▶ _WHAT TO DO_
The listing below should be written out word for word, with its pictures removed.

▶ _DATASET SECTION_
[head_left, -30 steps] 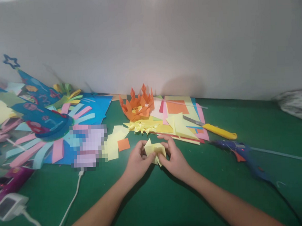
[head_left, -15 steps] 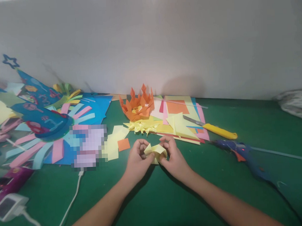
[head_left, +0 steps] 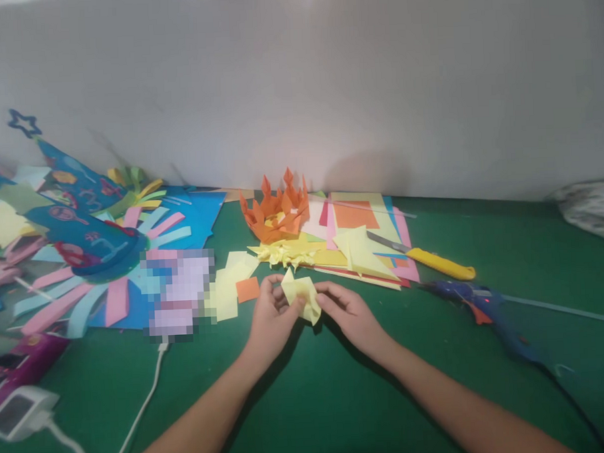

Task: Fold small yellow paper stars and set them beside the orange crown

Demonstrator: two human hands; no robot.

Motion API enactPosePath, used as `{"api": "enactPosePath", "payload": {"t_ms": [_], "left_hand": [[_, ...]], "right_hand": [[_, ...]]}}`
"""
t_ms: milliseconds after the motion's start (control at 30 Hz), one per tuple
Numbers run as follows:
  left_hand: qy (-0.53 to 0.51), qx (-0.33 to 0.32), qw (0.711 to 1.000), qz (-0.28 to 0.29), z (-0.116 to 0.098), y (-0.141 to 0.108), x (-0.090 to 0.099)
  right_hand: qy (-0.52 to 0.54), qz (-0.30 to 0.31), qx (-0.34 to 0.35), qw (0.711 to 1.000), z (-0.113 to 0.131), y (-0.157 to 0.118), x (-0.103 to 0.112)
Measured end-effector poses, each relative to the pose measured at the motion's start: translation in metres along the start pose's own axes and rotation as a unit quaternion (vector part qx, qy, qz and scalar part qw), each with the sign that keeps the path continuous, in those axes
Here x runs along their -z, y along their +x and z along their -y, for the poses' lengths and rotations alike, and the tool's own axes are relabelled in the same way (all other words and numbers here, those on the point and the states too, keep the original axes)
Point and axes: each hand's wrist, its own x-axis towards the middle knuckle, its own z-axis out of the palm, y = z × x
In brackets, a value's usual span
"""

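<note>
A small piece of pale yellow folded paper is held above the green table, in the middle of the view. My left hand is closed on its left side, the thumb lying over the front of the paper. From the right, my right hand pinches the paper's right edge between thumb and fingers. Just beyond the hands lie several yellow folded paper pieces. Behind those stands an orange folded-paper crown. A small orange paper square rests left of my left hand, beside pale yellow sheets.
To the right are a yellow-handled cutter knife and a blue glue gun with its cord. Stacked coloured paper lies at the back. Blue cone hats, a blurred-out phone and a white cable occupy the left.
The yellow paper has been turned and tilted, showing more of its face. My right hand has shifted slightly to the right, its fingers now lower on the paper's edge.
</note>
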Motion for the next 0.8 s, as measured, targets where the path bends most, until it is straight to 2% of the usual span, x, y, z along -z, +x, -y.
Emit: {"api": "enactPosePath", "payload": {"t_ms": [167,467,667,800], "left_hand": [[0.007,0.017,1.000,0.013,-0.0005,0.0001,0.0001],[0.024,0.022,0.999,0.038,0.0007,-0.0014,-0.0006],[0.098,0.016,0.994,0.034,0.0023,-0.0005,0.0029],[0.176,-0.027,0.984,0.006,0.0029,-0.0006,0.0055]], "right_hand": [[0.006,-0.006,0.003,1.000,-0.0009,-0.0005,-0.0028],[-0.005,-0.038,-0.037,0.999,-0.0055,0.0001,-0.0013],[-0.036,-0.043,-0.027,0.998,-0.0069,0.0004,-0.0018],[-0.087,-0.030,-0.014,0.996,-0.0072,-0.0009,-0.0023]]}}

▶ _WRITTEN SOLUTION_
[head_left, -30 steps] 
[head_left, -15 steps] 
[head_left, +0 steps] 

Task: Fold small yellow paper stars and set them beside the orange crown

Demonstrator: two human hands; no robot.

Motion API enactPosePath, used as `{"api": "enactPosePath", "payload": {"t_ms": [_], "left_hand": [[_, ...]], "right_hand": [[_, ...]]}}`
"""
t_ms: milliseconds after the motion's start (control at 30 Hz), one per tuple
Numbers run as follows:
  left_hand: qy (-0.53 to 0.51), qx (-0.33 to 0.32), qw (0.711 to 1.000), qz (-0.28 to 0.29), z (-0.116 to 0.098), y (-0.141 to 0.108), x (-0.090 to 0.099)
  right_hand: qy (-0.52 to 0.54), qz (-0.30 to 0.31), qx (-0.34 to 0.35), qw (0.711 to 1.000), z (-0.113 to 0.131), y (-0.157 to 0.118), x (-0.103 to 0.112)
Measured end-effector poses, each relative to the pose measured at the motion's start: translation in metres along the start pose's own axes and rotation as a unit quaternion (vector part qx, qy, qz and scalar part qw), each with the sign that keeps the path continuous, in those axes
Here x runs along their -z, y along their +x and z along their -y, for the poses' lengths and rotations alike, and the tool's own axes are relabelled in the same way (all other words and numbers here, those on the point and the states too, keep the original axes)
Point and axes: each hand's wrist, its own x-axis towards the middle knuckle, its own z-axis out of the palm, y = z × x
In brackets, a value's usual span
"""

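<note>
A small piece of pale yellow folded paper is held above the green table, in the middle of the view. My left hand is closed on its left side, the thumb lying over the front of the paper. From the right, my right hand pinches the paper's right edge between thumb and fingers. Just beyond the hands lie several yellow folded paper pieces. Behind those stands an orange folded-paper crown. A small orange paper square rests left of my left hand, beside pale yellow sheets.
To the right are a yellow-handled cutter knife and a blue glue gun with its cord. Stacked coloured paper lies at the back. Blue cone hats, a blurred-out phone and a white cable occupy the left.
The yellow paper has been turned and tilted, showing more of its face. My right hand has shifted slightly to the right, its fingers now lower on the paper's edge.
</note>
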Motion for the next 0.8 s, as measured, targets where the path bends most, until it is straight to 2% of the usual span, x, y, z along -z, +x, -y.
Emit: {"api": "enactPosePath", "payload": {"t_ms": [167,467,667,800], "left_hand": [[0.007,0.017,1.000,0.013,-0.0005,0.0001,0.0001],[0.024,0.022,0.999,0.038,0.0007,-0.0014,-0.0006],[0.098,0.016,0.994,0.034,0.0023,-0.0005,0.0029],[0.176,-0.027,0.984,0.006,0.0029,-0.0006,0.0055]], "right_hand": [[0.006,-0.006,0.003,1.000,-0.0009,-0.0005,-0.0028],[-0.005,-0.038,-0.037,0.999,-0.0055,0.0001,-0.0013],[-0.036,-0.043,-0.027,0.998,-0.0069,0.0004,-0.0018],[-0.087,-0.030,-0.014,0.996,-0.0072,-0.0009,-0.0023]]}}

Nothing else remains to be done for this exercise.